The only thing we've been able to guess at is the client machine is busy when this happens. For example, it will sometimes happen when the application is starting up and doing other initialization work. 

Usually, we see a little burst of these messages and everything settles down without any real issue. However, recently one of our .Net applications started receiving the above error a few times a second and had to be restarted to clear the issue.  

Note the connection errors are all on connections and channels that are long lived. 


Any thoughts and where to look would be helpful. Unfortunately, I haven't been able to come up with a way to consistently reproduce the issues.

Thanks

Tom Molesworth

unread,
Jun 14, 2016, 1:30:19 PM6/14/16
to rabbitm...@googlegroups.com
Hi,


On 14/06/16 18:08, Dave Frank wrote:
OS: Windows Server 2008 R2
RabbitMQ version: 3.5.2 (for server and clients)
Clients in use: Java and .Net

We routinely (several times a day nominally) receive callbacks into the Java client and .Net client that indicate that connection was dropped by the server and then the connection was re-established immediately afterwards. In the rabbit log, this looks like:

=ERROR REPORT====
Channel error on connection <0.31653.53> (CLIENTHOST -> SERVERHOST, vhost '/', user: USERNAME), channel 1: 
{amqp_error,not_found,"no_exchange EXCHANGENAME in vshost '/'",
        'queue.bind'}

You can't bind a queue to an exchange that does not exist. Declare that exchange before the bind - or find whatever's deleting it and fix that if you were expecting the exchange to be in place already.


or in the .Net client,

Exception: RabbitMQ.Client.Exceptions.AlreadyClosedException: Already closed: The AMQP operation was interrupted: AMQP close-reason, initiated by Peer, code=404, text="NOT_FOUND - no exchange 'mux_low_side_outgoing_29' in vhost '/'", classId=60, methodId=40, cause=
   at RabbitMQ.Client.Impl.SessionBase.Transmit(Command cmd)
   at RabbitMQ.Client.Impl.ModelBase.ModelSend(MethodBase method, ContentHeaderBase header, Byte[] body)
   at RabbitMQ.Client.Impl.ModelBase.BasicPublish(String exchange, String routingKey, Boolean mandatory, Boolean immediate, IBasicProperties basicProperties, Byte[] body)
   at RabbitMQ.Client.Impl.ModelBase.BasicPublish(String exchange, String routingKey, Boolean mandatory, IBasicProperties basicProperties, Byte[] body)
   at RabbitMQ.Client.Impl.ModelBase.BasicPublish(String exchange, String routingKey, IBasicProperties basicProperties, Byte[] body)
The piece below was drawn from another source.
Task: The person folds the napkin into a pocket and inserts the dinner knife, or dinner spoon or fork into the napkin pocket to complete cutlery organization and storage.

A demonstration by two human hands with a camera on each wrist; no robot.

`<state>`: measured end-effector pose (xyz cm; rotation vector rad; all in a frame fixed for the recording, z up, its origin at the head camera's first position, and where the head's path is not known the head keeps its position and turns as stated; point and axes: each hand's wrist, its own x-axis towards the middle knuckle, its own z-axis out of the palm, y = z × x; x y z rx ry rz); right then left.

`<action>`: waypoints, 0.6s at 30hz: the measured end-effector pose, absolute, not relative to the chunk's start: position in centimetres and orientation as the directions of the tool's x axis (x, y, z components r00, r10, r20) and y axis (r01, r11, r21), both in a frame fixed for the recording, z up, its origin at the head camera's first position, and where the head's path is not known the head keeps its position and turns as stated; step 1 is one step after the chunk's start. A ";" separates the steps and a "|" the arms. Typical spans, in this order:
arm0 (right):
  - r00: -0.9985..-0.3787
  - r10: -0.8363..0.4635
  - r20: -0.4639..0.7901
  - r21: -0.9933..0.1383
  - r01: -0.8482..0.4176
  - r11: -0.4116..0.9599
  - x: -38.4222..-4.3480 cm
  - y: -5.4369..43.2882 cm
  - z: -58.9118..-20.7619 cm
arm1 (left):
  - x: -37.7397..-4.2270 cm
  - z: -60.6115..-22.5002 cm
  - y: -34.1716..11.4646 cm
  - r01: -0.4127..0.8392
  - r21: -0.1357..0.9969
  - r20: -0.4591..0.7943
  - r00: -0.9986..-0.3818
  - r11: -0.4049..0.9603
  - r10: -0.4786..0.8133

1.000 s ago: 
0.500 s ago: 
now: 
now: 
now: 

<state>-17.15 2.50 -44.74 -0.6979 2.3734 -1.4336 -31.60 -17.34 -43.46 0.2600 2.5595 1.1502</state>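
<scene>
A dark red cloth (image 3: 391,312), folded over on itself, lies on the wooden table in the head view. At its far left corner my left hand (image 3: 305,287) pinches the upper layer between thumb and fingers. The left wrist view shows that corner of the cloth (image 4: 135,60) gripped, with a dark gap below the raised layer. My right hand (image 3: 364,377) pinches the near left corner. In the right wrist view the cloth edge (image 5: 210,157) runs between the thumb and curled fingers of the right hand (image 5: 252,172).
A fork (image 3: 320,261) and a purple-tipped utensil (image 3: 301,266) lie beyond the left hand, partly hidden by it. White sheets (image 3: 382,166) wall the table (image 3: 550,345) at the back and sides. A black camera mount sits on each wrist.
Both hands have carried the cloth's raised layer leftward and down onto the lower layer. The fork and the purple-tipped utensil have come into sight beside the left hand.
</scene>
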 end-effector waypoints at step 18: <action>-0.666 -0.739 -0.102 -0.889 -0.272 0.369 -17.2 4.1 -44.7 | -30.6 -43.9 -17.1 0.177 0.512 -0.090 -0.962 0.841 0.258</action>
This looks similar - you're publishing to an exchange that doesn't exist. Presumably your error handler is taking that channel exception and treating it as a connection failure.

It should also be possible to add retry logic on channel errors, if you don't want the overhead of the exchange declare - any errors like this will cause the channel to close, but should not affect the connection. This means you should be able to open a new channel, declare the offending exchange, and continue.
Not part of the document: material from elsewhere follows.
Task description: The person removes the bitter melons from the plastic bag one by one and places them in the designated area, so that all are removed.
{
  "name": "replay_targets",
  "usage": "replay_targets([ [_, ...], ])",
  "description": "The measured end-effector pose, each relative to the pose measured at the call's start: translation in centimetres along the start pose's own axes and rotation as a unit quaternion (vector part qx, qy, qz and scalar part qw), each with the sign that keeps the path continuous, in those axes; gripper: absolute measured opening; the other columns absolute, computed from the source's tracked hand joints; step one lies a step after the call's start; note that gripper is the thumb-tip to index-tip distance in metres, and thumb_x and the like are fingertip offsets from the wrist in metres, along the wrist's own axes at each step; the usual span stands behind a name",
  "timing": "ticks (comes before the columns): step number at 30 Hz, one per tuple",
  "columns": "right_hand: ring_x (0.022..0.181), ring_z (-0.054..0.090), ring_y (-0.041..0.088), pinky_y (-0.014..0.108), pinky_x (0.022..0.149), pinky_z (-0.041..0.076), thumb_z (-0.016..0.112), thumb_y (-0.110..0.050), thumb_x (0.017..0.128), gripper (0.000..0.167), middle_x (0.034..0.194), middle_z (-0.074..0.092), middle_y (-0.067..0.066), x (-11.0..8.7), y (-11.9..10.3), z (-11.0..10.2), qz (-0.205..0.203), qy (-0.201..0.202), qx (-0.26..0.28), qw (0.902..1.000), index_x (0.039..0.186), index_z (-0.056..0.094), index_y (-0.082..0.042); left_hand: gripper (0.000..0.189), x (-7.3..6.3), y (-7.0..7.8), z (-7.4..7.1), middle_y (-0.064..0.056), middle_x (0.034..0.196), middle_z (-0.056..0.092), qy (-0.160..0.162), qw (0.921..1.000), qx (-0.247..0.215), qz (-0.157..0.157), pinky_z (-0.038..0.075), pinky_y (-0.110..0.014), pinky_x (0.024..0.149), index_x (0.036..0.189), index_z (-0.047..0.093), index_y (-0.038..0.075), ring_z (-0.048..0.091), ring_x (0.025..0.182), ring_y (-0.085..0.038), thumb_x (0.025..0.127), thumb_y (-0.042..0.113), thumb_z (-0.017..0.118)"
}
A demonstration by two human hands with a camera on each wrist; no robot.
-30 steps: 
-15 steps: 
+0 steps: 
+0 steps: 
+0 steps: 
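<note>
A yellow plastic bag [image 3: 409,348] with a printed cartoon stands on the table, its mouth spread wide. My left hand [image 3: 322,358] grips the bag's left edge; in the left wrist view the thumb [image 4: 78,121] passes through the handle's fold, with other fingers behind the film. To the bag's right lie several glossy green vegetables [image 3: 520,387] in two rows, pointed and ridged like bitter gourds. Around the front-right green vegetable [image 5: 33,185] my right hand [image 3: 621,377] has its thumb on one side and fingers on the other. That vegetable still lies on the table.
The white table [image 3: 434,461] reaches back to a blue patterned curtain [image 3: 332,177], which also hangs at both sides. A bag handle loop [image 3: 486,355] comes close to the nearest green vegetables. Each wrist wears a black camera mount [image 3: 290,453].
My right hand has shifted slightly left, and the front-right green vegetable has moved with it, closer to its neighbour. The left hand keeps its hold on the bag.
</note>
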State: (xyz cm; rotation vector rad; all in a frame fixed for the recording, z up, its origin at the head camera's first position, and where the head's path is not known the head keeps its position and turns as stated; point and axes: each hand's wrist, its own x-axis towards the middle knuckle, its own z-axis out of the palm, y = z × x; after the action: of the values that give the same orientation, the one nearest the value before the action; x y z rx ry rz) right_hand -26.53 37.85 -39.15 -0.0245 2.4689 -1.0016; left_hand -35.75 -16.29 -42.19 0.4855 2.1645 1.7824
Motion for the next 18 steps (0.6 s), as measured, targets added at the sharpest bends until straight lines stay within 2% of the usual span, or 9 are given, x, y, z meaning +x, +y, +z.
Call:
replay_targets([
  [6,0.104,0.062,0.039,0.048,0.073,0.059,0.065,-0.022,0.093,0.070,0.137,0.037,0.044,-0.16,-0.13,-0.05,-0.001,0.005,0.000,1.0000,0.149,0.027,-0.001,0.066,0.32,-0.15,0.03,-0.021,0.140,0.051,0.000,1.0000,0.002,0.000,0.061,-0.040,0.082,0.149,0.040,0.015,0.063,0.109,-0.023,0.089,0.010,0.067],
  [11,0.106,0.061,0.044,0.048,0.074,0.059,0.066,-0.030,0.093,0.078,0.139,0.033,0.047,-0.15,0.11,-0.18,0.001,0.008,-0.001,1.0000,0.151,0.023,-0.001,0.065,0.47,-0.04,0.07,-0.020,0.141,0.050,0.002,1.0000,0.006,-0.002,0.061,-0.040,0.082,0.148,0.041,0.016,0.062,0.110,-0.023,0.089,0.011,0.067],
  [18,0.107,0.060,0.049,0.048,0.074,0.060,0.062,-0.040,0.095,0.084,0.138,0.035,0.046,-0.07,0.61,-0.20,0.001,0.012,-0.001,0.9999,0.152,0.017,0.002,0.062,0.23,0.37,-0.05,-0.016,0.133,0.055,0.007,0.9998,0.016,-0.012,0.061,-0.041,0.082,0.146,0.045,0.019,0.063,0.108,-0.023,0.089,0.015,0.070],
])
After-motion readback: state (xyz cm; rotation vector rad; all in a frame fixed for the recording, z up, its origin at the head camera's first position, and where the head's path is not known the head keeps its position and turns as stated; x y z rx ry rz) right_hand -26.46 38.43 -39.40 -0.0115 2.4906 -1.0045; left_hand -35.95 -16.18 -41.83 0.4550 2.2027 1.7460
Note that a missing exchange means there won't be any queues bound to it when you recreate it... i.e. just recreating the exchange before publishing again is unlikely to work as expected, the messages probably won't be routed to a queue until the binding.

cheers,

Tom

Dave Frank

unread,
Jun 14, 2016, 4:59:30 PM6/14/16
to rabbitmq-users
Hah, yes. That is the normal response I've seen about this issue, but the exchanges always exist when these errors happen or at least if they are getting removed, they are being added back before I can tell they were gone.

Dave Frank

unread,
Jun 16, 2016, 2:13:02 PM6/16/16
to rabbitmq-users
Thanks for the help Tom.

While I can't necessarily identify the root cause of this, what I did find is that the channel was likely being closed without the connection being closed as you suggested. I found that I could simply check if the connection was still good and create a new channel when this occurs.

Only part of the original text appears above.